Spot the difference!

It’s down to careful management of time – always on his way to or from a meeting but rarely enough time to actually attend them or stick around for long, let alone make decisions. No stress, you see …

It’s also down to a sound relationship with the basement box shifters. The Senior nurtures loyal Greys like the reliably efficient and compliant Stickler Grey from Germolena, and Groveller Grey from The Shrek Republic, a past master at brown-nosing.

The Senior is simply all-round nice. Give him a yellow box and a counter bell to play with and he’s happy as a sandboy.
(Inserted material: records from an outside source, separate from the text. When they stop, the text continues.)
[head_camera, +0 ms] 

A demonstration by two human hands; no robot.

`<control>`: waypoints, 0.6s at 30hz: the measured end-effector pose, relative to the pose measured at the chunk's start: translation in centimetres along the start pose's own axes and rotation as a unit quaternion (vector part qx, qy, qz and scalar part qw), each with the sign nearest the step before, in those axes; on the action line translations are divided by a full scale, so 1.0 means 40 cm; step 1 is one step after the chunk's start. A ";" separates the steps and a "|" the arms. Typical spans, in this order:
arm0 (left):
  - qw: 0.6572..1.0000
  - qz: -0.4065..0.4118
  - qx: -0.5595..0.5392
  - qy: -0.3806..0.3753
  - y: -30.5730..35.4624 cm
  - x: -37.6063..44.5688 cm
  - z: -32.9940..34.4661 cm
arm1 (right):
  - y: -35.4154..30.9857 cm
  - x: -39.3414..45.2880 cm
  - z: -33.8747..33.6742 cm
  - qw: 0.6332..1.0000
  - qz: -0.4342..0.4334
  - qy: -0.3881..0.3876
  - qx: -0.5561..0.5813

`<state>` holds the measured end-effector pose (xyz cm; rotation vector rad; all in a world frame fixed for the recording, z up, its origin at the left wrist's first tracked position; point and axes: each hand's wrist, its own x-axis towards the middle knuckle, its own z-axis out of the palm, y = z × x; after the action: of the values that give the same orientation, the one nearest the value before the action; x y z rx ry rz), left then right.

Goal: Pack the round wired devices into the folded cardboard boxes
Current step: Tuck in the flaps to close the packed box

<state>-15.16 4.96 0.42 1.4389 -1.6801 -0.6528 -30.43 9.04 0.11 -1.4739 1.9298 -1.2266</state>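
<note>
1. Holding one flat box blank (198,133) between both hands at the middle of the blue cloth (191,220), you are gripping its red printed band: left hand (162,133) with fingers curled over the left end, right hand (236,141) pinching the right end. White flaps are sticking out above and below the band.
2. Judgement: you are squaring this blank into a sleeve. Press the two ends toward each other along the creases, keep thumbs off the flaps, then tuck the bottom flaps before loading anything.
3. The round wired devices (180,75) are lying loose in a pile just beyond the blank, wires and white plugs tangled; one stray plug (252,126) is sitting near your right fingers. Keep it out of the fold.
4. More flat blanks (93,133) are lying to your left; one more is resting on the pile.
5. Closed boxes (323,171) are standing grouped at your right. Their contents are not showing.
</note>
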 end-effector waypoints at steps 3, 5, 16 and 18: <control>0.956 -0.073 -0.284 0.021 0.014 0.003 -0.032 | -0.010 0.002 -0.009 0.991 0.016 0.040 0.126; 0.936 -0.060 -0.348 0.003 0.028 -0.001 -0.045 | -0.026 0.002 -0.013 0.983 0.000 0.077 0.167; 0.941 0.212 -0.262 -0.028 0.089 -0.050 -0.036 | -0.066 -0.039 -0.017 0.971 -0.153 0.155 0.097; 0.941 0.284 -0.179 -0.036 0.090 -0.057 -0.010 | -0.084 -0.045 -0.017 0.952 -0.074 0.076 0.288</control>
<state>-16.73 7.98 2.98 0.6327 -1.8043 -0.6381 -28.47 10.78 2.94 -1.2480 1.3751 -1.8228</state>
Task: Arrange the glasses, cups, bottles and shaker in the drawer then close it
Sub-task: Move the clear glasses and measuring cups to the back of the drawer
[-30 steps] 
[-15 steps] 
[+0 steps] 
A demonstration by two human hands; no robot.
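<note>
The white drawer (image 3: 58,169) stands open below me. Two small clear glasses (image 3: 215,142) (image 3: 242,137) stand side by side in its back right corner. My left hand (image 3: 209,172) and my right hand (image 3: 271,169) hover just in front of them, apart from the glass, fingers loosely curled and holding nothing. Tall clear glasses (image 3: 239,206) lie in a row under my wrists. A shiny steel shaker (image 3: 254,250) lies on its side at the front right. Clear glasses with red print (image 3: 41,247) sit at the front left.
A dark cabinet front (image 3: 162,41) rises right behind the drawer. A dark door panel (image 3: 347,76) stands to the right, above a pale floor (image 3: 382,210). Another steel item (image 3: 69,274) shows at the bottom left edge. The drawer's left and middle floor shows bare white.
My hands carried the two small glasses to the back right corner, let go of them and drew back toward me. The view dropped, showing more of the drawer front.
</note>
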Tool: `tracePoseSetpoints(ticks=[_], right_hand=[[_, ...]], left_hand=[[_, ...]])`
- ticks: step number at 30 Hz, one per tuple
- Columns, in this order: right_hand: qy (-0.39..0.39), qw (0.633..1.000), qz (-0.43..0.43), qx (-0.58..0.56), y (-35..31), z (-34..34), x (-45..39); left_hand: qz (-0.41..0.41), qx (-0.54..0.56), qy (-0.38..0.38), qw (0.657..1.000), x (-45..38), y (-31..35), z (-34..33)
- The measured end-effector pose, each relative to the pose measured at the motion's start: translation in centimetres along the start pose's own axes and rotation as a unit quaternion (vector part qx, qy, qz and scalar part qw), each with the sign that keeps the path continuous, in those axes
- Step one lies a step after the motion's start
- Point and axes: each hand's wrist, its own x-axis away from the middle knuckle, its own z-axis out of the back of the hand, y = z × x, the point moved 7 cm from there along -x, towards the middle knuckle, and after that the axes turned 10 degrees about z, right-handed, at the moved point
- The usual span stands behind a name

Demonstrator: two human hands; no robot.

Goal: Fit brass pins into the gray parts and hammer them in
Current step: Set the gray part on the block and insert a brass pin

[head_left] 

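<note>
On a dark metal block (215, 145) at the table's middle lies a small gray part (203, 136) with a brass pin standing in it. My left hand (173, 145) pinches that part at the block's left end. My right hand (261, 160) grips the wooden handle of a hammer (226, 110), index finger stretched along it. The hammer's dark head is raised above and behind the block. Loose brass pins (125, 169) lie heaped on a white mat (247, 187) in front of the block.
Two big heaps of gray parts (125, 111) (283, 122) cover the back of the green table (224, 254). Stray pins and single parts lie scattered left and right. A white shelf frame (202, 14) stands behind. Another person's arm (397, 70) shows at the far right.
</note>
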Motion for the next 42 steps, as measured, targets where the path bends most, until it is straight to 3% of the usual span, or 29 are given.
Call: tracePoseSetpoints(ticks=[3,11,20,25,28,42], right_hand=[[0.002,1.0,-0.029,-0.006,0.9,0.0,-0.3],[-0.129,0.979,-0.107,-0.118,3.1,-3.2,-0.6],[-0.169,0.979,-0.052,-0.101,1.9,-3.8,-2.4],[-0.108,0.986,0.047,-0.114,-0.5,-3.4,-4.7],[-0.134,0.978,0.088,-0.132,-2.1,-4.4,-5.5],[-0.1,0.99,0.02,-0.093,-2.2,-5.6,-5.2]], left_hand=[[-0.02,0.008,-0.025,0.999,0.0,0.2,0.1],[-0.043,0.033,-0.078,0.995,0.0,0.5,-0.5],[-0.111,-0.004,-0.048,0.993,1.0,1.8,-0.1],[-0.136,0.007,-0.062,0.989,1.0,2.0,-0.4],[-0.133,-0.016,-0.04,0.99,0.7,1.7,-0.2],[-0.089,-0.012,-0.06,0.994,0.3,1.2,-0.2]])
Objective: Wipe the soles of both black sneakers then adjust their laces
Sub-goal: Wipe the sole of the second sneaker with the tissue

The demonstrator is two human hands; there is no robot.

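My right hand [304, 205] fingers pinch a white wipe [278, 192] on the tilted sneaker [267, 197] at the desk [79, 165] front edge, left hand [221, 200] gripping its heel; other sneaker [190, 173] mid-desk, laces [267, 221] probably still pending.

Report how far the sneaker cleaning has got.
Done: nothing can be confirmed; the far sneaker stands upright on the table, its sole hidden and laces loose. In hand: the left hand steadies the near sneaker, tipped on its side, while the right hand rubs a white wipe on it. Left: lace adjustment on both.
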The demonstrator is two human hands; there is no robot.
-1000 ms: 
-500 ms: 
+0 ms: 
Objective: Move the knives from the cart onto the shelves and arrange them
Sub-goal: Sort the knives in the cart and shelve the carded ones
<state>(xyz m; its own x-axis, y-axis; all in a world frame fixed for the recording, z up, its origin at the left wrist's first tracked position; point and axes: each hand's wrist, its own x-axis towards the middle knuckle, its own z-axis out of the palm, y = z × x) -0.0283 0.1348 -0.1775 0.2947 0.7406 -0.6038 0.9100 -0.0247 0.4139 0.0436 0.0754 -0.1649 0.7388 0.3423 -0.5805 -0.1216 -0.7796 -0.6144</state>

In fact, so idyllic is working life in the Eurocratic Union, that regardless of how long they’ve worked there, no Grey ever looks a day older than when they first started.  And they thrive on The Senior’s benevolence. One of his rare tickings-off feels as punitive as a pampering session in the Union’s onsite health spa.

All in all, The Senior and his team are perfect for promoting the Eurocratic Union’s role as – as – well, whatever it is …

The Yellow Box original draft poster (2) (282x400)

In the next issue: Posh Grey – Quettex trod nerreh!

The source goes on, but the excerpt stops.